When it comes to eating, confusion can reign. Selecting a meal can be a challenge, so it’s helpful to give residents a simple choice. At breakfast, offer a choice of eggs or cereal instead of a menu with many options. It may even be helpful, Mollie says, to put food on the table one item at a time or in separate containers to stem confusion.
Dining rooms, where there’s lots of movement and noise, can add sensory overload. Voices from adjacent tables, music over the speaker system and even the lawn mower running outside the building can be overwhelming.
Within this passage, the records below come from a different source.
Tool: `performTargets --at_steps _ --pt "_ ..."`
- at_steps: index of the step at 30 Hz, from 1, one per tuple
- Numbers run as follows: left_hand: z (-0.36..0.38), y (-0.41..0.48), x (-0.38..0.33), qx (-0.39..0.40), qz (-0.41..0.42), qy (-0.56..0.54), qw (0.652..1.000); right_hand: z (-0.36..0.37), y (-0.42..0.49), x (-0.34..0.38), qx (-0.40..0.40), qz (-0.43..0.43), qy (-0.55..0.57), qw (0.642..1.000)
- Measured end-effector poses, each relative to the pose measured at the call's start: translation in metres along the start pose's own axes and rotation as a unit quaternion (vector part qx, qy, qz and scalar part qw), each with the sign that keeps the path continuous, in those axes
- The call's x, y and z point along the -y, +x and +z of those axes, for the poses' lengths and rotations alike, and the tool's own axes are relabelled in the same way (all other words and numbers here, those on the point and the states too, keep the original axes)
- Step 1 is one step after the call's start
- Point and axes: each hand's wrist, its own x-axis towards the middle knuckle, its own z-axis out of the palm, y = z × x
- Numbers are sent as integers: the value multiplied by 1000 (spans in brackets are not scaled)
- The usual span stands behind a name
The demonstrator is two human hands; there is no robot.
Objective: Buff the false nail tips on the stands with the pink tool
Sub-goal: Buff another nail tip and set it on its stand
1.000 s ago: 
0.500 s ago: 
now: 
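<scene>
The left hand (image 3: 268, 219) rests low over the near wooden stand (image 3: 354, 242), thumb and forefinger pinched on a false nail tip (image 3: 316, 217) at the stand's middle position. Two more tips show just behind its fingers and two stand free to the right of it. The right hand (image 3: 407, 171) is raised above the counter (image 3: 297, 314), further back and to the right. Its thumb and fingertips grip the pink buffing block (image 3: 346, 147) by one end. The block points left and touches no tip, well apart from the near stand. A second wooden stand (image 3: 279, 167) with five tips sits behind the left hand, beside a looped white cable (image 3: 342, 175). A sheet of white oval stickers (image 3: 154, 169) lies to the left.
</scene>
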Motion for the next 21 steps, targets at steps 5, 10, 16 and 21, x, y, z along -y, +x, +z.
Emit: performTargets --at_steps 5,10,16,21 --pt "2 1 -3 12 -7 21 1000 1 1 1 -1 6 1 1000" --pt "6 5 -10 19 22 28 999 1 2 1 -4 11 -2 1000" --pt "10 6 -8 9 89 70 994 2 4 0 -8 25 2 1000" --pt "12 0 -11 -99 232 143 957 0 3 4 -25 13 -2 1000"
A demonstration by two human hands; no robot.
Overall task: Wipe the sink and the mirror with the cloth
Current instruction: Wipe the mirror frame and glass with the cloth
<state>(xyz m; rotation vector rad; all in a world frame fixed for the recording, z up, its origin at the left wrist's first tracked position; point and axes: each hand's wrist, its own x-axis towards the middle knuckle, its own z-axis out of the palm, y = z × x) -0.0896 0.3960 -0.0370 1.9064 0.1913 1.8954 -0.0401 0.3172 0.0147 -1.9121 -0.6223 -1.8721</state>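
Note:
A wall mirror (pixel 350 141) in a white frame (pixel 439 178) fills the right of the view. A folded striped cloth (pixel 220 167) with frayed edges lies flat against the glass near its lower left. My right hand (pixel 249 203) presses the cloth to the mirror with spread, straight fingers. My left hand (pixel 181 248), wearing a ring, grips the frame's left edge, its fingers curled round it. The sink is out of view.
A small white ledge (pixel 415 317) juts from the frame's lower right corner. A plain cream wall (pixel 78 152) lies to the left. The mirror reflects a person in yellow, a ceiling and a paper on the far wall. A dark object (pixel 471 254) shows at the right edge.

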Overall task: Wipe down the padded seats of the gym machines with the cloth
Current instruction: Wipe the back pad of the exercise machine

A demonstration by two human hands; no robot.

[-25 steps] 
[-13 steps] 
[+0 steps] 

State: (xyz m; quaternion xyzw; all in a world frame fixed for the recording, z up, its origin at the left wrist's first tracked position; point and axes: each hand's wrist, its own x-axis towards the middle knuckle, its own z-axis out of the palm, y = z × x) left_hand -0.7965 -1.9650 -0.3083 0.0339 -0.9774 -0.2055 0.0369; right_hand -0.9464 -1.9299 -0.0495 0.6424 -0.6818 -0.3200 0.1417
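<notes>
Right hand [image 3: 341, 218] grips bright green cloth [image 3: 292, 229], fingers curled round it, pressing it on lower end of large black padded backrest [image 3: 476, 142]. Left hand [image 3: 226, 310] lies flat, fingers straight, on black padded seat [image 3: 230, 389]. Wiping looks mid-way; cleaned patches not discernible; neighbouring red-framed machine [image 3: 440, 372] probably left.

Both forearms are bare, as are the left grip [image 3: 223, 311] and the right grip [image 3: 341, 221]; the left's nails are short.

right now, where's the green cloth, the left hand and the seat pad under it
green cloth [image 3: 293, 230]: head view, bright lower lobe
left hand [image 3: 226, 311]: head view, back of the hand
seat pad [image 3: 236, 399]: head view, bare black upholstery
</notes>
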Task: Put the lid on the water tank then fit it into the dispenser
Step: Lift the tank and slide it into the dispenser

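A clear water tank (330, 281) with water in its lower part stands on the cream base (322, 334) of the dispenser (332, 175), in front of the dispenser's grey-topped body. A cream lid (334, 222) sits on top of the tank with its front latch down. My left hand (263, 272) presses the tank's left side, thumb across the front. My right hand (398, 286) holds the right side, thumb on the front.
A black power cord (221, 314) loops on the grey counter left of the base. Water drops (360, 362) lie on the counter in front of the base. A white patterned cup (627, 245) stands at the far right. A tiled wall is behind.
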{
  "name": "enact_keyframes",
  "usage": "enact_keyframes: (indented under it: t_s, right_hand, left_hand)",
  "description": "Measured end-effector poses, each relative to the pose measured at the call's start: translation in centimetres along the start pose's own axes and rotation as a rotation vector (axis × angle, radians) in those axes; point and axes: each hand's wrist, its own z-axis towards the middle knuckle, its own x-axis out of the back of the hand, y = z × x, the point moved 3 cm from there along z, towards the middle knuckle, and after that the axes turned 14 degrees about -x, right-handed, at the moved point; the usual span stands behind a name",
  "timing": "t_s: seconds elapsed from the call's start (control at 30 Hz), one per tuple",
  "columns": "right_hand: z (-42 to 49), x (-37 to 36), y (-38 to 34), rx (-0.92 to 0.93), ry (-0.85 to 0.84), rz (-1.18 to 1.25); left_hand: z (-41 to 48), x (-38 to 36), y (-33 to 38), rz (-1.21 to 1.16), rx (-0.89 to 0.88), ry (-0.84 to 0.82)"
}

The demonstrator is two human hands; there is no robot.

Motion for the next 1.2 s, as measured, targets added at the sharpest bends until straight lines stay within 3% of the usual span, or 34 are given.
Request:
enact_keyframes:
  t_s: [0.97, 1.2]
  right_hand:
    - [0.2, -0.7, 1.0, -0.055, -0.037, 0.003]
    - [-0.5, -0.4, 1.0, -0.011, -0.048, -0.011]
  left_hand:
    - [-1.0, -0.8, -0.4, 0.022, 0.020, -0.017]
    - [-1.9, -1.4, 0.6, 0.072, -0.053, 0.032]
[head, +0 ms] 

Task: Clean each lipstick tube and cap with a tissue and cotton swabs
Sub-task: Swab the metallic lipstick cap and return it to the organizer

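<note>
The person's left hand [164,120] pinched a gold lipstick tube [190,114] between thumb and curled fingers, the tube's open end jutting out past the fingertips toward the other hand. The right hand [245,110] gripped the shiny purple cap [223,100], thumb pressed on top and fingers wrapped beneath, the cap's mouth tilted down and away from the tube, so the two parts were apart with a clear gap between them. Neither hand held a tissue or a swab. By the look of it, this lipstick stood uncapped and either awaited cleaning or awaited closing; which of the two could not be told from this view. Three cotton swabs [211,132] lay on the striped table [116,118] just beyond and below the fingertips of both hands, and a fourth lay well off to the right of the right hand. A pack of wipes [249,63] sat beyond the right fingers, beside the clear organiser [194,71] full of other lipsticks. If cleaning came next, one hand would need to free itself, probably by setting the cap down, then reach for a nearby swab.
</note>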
It’s important for caregivers to devote their full attention to residents, Mollie says. Sit next to them at an angle so you can make eye contact, and smile with your eyes as you describe what’s on the plate.
“It’s a social activity, so ask questions about favorite foods they like to eat or cook,” Mollie says. “Then transition to describing the food on the plate—how good it looks and how great it smells.”
Environment can be a key to behavior, Misenhimer says. Overstimulation or understimulation can cause people to act out. It’s up to the caregiver to be aware of the possible causes and responses. Most of all, it’s important to provide individualized attention.
“Just because people can’t remember a thought or a memory, they don’t lose their identity,” she says. “People still care about safety, security and having a purpose.”
Misenhimer offers these tips to improve spoken communication:
- Speak slowly and clearly.
- Articulate each word.
- Ask one question at a time. Repeat exactly the same way, if needed.
- Allow time for a response. It can take 90 seconds to process words.
- Speak to people as adults in a low tone.
- Don’t speak about the person as if they’re not in the room.